Kata Kunci : Biaya usaha tani, harga refernsi daerah.
ABSTRACT
IRWANDA Akhiruddin LUBIS: Cost of Farm Commodities and Price Reference Regional Red Chili In North Sumatra, guided by Dr. Ir. Salmiah, MS and
Dr.Ir. Satia State Lubis, MEc. end customers in North Sumatra pepper also increased prices fluctuate. Consumers do not always enjoy a low price when the chili harvest season. Chilli prices usually do not fall dramatically appropriate and not too much different from the price at the farm level. For example, when the price of chili at farm level fell to 70% from the previous season, the price of pepper at the end consumer level fell only a maximum of up to 30%. When demand is high while the chili is generally the case when the national major holidays, consumers must accept the price increase to 2 to 3-fold. The study was conducted in the Market - The market traditionally in North Sumatra in June to August 2013 by using the method of determination of the sample area, the method of data collection and data analysis methods. The results showed that the costs of farming have a significant influence on the price of commodities cayenne referenc eareainNorthSumatra.
RIWAYAT HIDUP
IRWANDA AKHIRUDDIN LUBIS (070304009) dilahirkan di Medan pada tanggal 08
Juni 1989 sebagai anak kedua dari 2 bersaudara, dari keluarga Bapak Imran Lubis dan Ibu Saidah Aryany Simanjuntak.
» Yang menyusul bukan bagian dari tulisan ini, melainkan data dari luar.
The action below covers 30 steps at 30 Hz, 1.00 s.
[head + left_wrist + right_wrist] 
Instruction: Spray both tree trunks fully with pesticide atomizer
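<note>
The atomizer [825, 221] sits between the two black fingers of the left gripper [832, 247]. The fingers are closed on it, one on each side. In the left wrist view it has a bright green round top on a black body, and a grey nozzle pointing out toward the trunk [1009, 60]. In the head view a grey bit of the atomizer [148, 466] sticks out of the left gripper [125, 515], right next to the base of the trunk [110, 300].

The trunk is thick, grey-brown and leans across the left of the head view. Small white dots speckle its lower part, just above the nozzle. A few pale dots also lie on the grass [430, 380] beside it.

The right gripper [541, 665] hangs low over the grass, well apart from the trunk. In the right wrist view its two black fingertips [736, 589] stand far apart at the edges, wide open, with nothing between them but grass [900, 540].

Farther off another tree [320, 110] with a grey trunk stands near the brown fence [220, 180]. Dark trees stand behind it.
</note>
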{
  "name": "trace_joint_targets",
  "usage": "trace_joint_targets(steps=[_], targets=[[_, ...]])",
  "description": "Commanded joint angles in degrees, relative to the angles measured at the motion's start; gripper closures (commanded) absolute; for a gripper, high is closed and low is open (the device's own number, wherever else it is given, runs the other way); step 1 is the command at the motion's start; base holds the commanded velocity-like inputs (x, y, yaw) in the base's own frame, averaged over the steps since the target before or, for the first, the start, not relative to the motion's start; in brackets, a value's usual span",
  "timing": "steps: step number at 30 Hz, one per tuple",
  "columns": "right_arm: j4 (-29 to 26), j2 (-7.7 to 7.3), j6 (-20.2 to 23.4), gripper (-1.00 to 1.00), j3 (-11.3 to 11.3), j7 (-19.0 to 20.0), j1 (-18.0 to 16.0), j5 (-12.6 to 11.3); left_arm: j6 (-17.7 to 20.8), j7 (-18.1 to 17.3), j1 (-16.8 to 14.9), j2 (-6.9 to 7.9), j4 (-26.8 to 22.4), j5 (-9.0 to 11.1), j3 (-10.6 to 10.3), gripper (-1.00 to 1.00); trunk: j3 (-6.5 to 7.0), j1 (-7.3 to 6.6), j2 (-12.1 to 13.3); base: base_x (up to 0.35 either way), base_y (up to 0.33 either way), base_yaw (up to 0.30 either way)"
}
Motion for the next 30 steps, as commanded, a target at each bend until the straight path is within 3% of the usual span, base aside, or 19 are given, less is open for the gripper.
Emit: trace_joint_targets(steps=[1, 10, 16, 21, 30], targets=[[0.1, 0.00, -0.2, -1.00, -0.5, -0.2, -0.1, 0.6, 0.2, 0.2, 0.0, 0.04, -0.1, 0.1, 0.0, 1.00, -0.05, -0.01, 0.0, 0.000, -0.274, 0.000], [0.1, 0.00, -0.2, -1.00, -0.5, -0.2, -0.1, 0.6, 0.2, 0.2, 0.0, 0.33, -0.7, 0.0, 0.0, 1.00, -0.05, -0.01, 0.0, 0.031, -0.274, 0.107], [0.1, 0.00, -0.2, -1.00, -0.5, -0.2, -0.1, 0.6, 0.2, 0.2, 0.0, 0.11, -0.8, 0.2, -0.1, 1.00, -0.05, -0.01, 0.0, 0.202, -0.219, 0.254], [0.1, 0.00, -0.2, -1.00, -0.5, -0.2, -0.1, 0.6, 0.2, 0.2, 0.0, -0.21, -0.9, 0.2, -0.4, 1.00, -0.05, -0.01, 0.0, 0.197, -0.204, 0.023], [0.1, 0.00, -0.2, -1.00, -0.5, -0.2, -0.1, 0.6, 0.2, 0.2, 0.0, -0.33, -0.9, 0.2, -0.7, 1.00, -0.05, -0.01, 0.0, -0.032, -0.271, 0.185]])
Pendidikan yang pernah ditempuh penulis adalah sebagai berikut:
1. Sekolah Dasar (SD) tahun 1994 – 2000 di SD Swasta Eria di Medan.
2. Sekolah Lanjutan Tingkat Pertama (SLTP) Tahun 2001 – 2003 di SLTP Swasta Al – Ulum di Medan.
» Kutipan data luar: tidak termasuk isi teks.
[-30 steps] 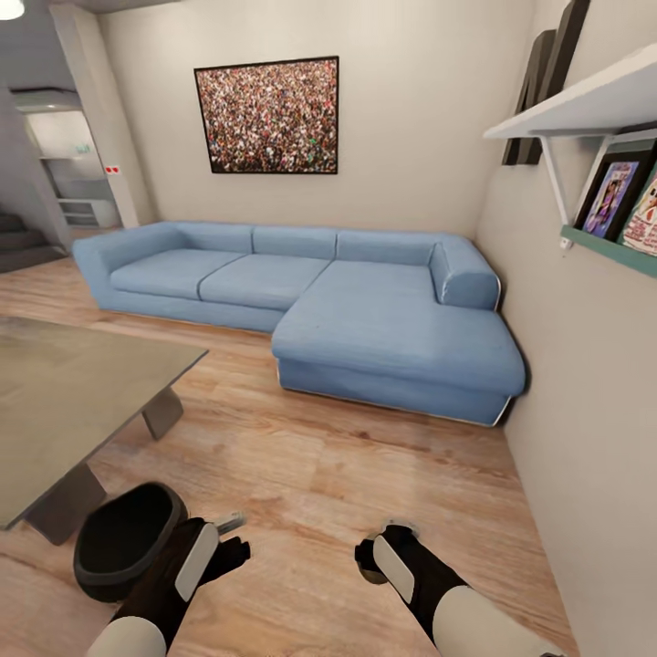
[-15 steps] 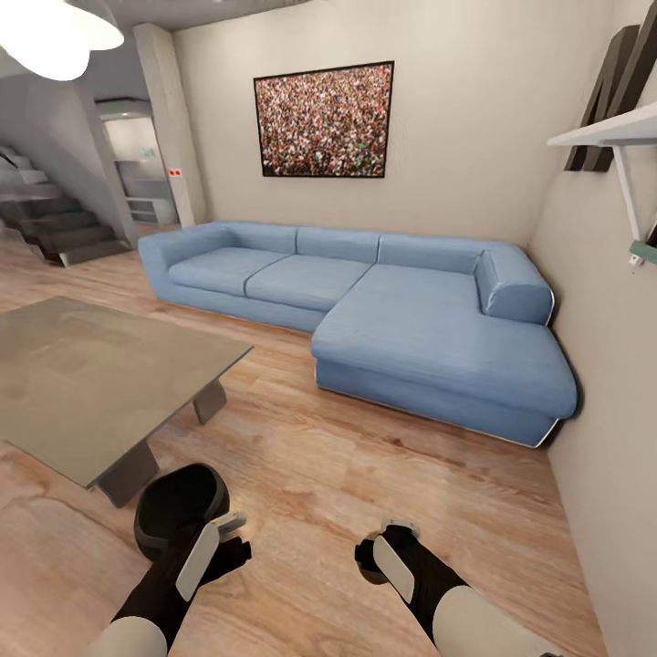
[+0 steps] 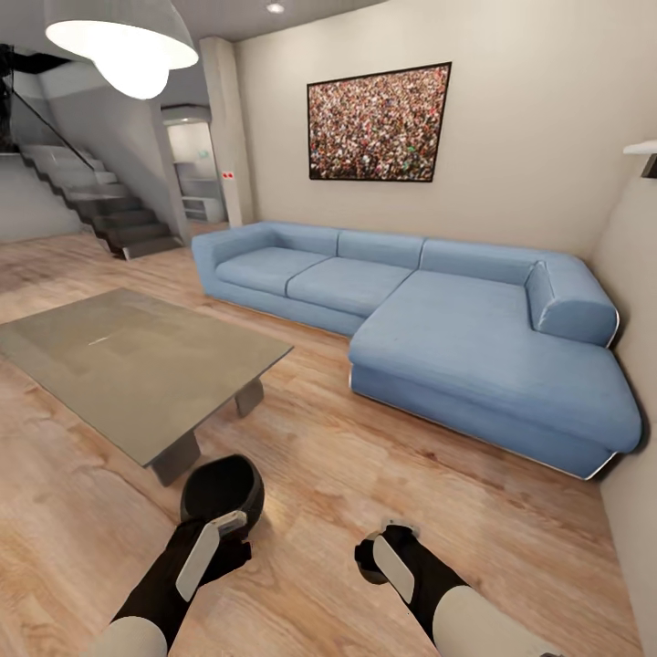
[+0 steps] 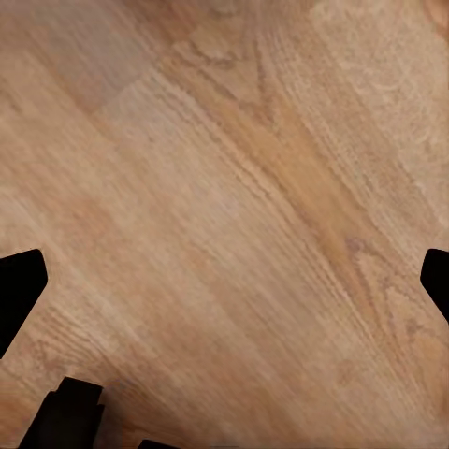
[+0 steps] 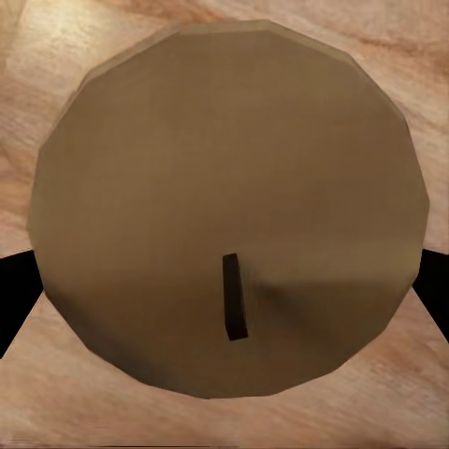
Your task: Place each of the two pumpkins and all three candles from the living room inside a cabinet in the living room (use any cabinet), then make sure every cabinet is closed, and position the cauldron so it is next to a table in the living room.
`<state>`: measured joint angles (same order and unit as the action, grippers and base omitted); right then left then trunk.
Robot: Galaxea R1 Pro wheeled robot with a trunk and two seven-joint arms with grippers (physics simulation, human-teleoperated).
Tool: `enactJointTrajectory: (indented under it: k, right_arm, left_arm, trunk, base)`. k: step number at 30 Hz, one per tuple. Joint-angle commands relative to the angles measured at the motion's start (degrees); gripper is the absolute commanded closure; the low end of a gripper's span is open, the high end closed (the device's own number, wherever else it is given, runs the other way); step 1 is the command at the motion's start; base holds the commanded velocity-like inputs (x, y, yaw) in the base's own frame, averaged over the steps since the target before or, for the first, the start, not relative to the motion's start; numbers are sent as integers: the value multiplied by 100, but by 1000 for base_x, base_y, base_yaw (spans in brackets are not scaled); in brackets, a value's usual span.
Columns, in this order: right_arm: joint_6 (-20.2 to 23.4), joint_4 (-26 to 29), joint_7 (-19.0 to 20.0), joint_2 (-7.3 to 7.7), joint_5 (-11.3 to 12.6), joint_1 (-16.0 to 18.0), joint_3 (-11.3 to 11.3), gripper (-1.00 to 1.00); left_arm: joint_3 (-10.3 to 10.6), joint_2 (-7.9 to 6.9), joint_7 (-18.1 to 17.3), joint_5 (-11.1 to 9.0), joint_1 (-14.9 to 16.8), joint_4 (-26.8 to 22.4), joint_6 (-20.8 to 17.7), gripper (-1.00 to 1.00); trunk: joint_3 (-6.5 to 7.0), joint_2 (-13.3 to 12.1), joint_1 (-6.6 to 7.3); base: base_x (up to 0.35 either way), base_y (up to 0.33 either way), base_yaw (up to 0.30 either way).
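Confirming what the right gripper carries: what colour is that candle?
Dull olive-brown, with a dark wick; the candle shows best in the right wrist view.

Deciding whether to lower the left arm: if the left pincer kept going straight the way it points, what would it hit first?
Most likely the bare wooden floor. The left pincer points down at open planks, fingers spread, nothing between them. The cauldron sits just beyond it; depth is unclear.

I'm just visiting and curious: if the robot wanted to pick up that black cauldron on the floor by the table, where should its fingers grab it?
Probably the rim. The cauldron stands upright on the floor by the coffee table, its wide mouth facing up. Its bulging belly looks too wide to span, so coming from above, one finger inside the mouth and one outside, seems best. The left gripper is nearest.
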<state>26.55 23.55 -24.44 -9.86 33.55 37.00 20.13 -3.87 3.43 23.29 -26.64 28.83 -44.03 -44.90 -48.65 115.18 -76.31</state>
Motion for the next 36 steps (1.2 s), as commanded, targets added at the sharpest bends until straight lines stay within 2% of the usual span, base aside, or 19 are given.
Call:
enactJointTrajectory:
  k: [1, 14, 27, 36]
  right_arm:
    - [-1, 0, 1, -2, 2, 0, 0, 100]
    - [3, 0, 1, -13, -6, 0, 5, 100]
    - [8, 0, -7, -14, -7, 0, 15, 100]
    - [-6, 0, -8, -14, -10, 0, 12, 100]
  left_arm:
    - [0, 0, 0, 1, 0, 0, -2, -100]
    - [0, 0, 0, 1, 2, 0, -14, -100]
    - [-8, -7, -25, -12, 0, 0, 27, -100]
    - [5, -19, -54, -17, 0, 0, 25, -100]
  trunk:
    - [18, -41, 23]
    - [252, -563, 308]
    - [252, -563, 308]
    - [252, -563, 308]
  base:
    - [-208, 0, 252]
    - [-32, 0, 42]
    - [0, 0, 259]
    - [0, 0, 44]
3. Sekolah Menengah Atas (SMA) Tahun 2004 – 2007 di SMA Negeri 2 Medan. 4. Melalui jalur PMP Tahun 2005 diterima di Program Studi Agribisnis,
Departemen Sosial Ekonomi Pertanian, Fakultas Pertanian, Universitas Sumatera Utara, Medan.
5. Bulan Juni – Juli 2011, melaksanakan PKL di Desa Laut Tador, Kecamatan Sei Suka, Kabupaten Batubara.